* _TASK TO CARRY OUT_
Look below. Copy each line that has "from" in it.

--- START ---

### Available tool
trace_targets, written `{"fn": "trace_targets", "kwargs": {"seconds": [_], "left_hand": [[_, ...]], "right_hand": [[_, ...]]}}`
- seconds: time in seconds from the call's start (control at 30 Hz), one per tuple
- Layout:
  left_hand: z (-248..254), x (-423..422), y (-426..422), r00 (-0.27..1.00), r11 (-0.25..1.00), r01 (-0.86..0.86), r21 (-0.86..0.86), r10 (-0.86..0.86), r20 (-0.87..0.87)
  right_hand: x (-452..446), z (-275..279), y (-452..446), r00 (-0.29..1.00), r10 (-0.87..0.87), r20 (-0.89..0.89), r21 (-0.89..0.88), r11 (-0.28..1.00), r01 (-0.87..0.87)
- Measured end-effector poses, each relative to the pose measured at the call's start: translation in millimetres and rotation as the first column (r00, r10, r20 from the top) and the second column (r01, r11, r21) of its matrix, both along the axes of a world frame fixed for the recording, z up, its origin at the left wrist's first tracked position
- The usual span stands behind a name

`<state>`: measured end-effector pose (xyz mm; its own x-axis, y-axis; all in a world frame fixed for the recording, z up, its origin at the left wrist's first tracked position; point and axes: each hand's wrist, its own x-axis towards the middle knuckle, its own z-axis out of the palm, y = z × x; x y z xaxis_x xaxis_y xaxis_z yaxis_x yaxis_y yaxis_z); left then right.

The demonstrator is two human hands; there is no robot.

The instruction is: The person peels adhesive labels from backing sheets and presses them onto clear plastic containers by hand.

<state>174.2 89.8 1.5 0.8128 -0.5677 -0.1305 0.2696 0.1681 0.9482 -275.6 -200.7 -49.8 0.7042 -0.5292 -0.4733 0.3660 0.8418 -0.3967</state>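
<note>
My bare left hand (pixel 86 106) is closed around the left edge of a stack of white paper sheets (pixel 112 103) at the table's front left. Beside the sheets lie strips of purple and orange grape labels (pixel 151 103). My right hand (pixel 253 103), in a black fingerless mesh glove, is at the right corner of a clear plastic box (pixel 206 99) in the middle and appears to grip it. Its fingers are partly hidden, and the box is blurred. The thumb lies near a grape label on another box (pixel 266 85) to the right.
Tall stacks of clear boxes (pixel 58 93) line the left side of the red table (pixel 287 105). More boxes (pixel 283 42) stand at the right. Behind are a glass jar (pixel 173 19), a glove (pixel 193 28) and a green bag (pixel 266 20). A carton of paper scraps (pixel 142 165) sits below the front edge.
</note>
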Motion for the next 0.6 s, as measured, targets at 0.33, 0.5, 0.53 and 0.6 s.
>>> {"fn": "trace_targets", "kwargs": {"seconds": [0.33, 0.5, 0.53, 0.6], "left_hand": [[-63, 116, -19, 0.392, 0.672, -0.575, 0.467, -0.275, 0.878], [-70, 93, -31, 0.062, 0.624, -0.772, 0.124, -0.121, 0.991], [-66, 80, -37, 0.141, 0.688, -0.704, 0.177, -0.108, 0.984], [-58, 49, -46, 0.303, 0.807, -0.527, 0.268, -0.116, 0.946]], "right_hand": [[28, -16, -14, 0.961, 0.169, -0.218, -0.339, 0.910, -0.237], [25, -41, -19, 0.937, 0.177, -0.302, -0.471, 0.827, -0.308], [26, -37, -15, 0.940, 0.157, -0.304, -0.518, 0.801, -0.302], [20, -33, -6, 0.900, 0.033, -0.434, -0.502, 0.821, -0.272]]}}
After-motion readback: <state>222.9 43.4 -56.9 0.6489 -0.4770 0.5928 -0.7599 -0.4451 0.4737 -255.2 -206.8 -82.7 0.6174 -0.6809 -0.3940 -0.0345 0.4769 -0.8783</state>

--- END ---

* _ANSWER BOX_
- seconds: time in seconds from the call's start (control at 30 Hz), one per tuple
- Measured end-effector poses, each relative to the pose measured at the call's start: translation in millimetres and rotation as the first column (r00, r10, r20 from the top) and the second column (r01, r11, r21) of its matrix, both along the axes of a world frame fixed for the recording, z up, its origin at the left wrist's first tracked position
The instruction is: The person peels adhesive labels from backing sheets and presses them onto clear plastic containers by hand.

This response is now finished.